Diagram via LoL Esports
Back in 2011, a friend gently guided me through the steep learning curve of League of Legends, and I’ve been playing it on and off ever since. For about as long, I’ve been casually following the competitive LoL esports scene, especially enjoying the Worlds championship tournament that caps off each year. Worlds 2023 has been particularly great thanks to a big change: Riot Games replaced the traditional “groups” stage with a “Swiss” format stage instead. Examining this change through a game design lens helps reveal why it has been so successful and impactful.
For years, the essential structure of the Worlds tournament has been the same. In the “groups” stage, teams are randomly drawn into smaller groups (usually four groups of four), and the top two teams from each group advance to the “knockout” stage quarterfinals. In 2014, the concept of “pools” was added so that teams would be seeded for groups based on their regional standings. This structure has worked reasonably well and created some terrific memorable tournaments, but one persistent awkward issue has been the randomness of the initial groups drawing.
For game designers, randomness is a tool and not necessarily a bad thing. It’s also not a unitary property; there are many different flavours of randomness, as I explored in a previous article about card design in Hearthstone. For designing a tournament, there are many upsides to randomness: it has the potential to create exciting matchups and surprising upsets, and a random draw is “fair” to all competitors.
However, a tournament has two primary objectives: to crown the best team based on skill, and to showcase exciting matches for the spectators. The fact that the initial random drawing for groups has an outsize impact on the overall outcome is inimical to both of these goals.
Because of the large skill discrepancies between teams and regions, the chance placement into groups can effectively predetermine who will advance. In mathematics this is called “sensitive dependence on initial conditions”. For instance, sometimes four strong teams are drawn into the same group. This creates a fiercely competitive “group of death” with a hard road for any of them to advance to quarterfinals. The opposite is an unbalanced “group of life” with two strong teams and two weak teams. This produces boring one-sided matchups and a practically foregone outcome. Even worse, it can set up pointless matches for teams that have already been mathematically eliminated.
From a game design perspective then, what is the fundamental flaw here? To quote Mark Rosewater: “randomness cannot be the destination; it has to be the journey.” Randomness is fun when players have a chance to respond to it. An ideal tournament format would not sharply delimit the range of possible outcomes with the initial random draw, but instead empower teams to change their destinies through their hard fought victories and defeats. From the spectator’s point of view, it should also produce close matchups and provide high stakes.
For comparison, let’s examine the “Swiss” stage which replaced the “groups” stage at Worlds 2023. The structure of this format was developed in the 1890’s for chess tournaments. In the first round, teams are randomly paired (against a region other than their own). In each subsequent round, teams are randomly paired against teams with the same win-loss record. This continues for five rounds until each team advances (with 3 wins) or is eliminated (with 3 losses); elimination and advancement matches are best-of-3.

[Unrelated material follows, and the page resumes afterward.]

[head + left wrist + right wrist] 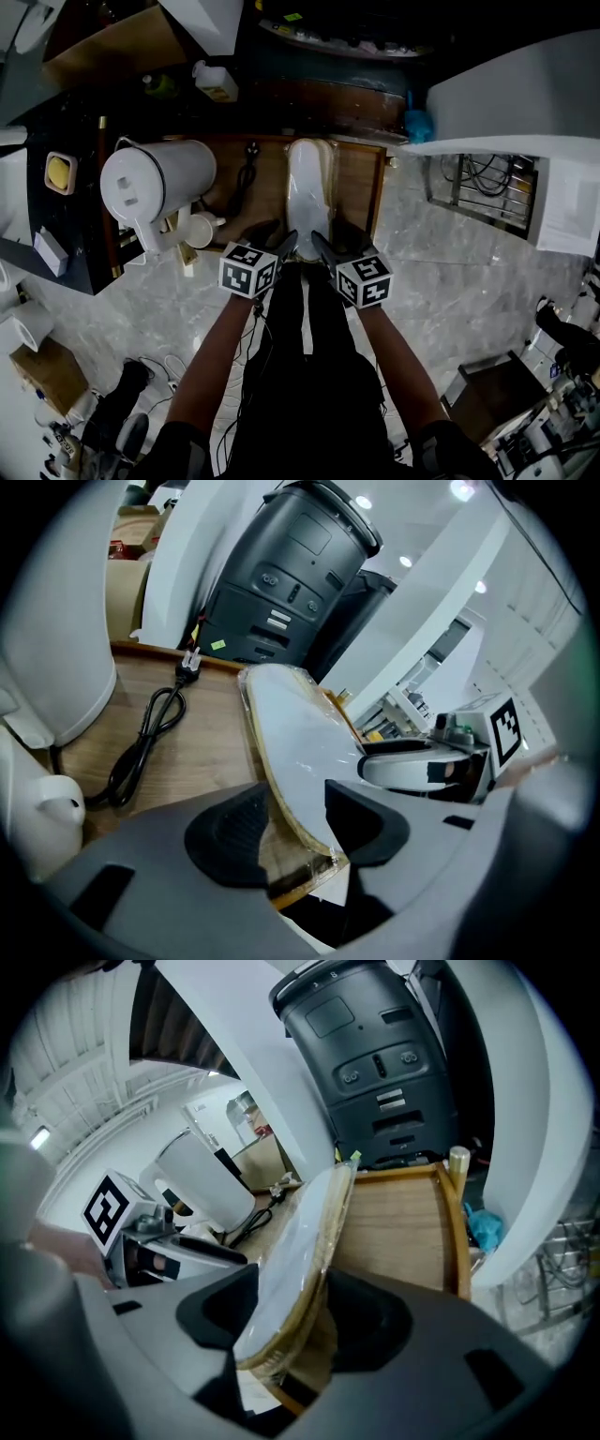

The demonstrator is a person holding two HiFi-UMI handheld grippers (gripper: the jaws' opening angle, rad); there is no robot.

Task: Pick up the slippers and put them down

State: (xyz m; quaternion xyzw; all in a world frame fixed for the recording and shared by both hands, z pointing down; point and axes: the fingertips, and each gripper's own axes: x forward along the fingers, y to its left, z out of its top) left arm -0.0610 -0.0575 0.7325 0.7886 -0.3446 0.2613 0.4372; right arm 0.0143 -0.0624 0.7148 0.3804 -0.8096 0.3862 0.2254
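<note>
A white slipper pack with a tan sole edge (pixel 309 187), wrapped in clear film, lies lengthwise on the wooden table (pixel 361 187). Both grippers meet at its near, heel end. My left gripper (pixel 275 236) comes in from the left. In the left gripper view the heel (pixel 300 752) sits between its wide-spread pads (pixel 234 836), with table showing beside the sole edge. My right gripper (pixel 333 239) comes in from the right, and its jaws also straddle the heel (pixel 295 1251). Neither pair of pads visibly presses on the pack. Each gripper shows in the other's view, the right one (pixel 436 761) and the left one (pixel 155 1246).
A big white kettle (pixel 155 183) stands at the table's left with a small white cup (pixel 199 228) in front. A black power cable (pixel 246 173) lies beside the slipper pack. A raised wooden rail (pixel 459 1232) edges the table's right. A dark appliance (pixel 291 574) stands behind.
</note>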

For example, in round 3, there will necessarily be four teams with 2 wins, eight teams with 1 win / 1 loss, and four teams with 2 losses. A random draw will pair each team against another team with an identical win-loss record. A 2-0 team that wins advances to the next stage; a 0-2 team that loses is eliminated. All other teams continue into round 4 with either a 2-1 or a 1-2 record, and those records determine the next random pairing.
This structure provides a beautiful mix of positive and negative feedback that any game designer would recognize approvingly. Teams that win get closer to advancement, but also place themselves into the more competitive “group” of other winners (negative feedback). When winning teams qualify for the next stage, they no longer stick around to act as spoilers for the remaining matches (negative feedback). On the other hand, weaker teams eliminated early no longer provide “easy wins” (positive feedback).

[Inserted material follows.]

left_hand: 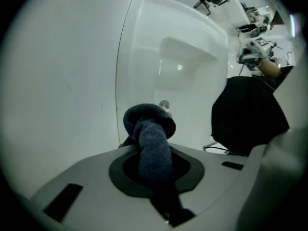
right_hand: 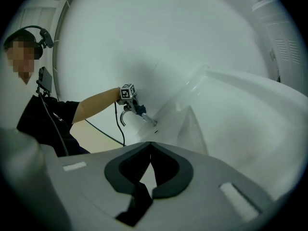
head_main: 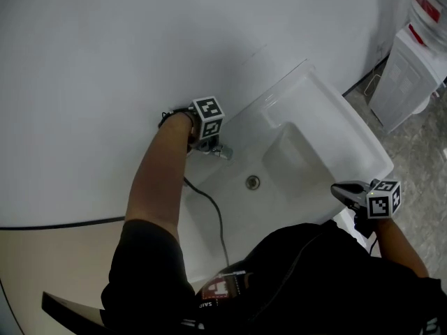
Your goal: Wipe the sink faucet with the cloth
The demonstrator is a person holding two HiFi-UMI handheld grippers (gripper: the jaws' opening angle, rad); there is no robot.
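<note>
The white sink hangs on a white wall, with its chrome faucet at the back left rim. My left gripper is down at the faucet, shut on a dark blue cloth that bulges out past the jaws. In the right gripper view the same cloth sits against the faucet under the left gripper's marker cube. My right gripper hovers over the sink's front right corner, shut and holding nothing. The basin drain is uncovered.
A black cable runs from the left gripper over the sink's front rim to the person's black shirt. A white cabinet-like appliance stands on the speckled floor at the far right. The wall behind the sink is plain white.
</note>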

Note that both formats rely heavily on random drawings for determining matchups. The critical difference is that the “groups” format fully resolves all randomization before the first match is played. In the “Swiss” format, something teams can control (their win-loss record) is fed back into the randomization. Teams are no longer trapped in groups of life or death, but chart a course through “fair” matchups driven by their skillful play.
Note that this format does not eliminate “luck” in draws; compare NRG’s easy path through the Swiss stage with KT Rolster’s slog. Recall, however, that a tournament has a second primary goal: to create excitement for the spectators. In this regard, the Swiss format has two significant benefits.
Firstly, the format optimizes for matchups between teams that are close in skill. The strongest and weakest teams quickly diverge into separate trajectories, reducing the odds of a one-sided stomp as the tournament advances. Secondly, it ensures that every match is meaningful to the outcome of the tournament. There are no lopsided groups or predetermined outcomes; every match is a fight to advance or a fight to survive.
Games that incorporate randomness need to do so with great care and intentionality, and it’s been fascinating to see a “metagame” of tournament design incorporate those same design considerations. Riot Games deserves credit for shaking up their longstanding competitive structure, and I’m excited to continue following Worlds 2023 through the knockout stage.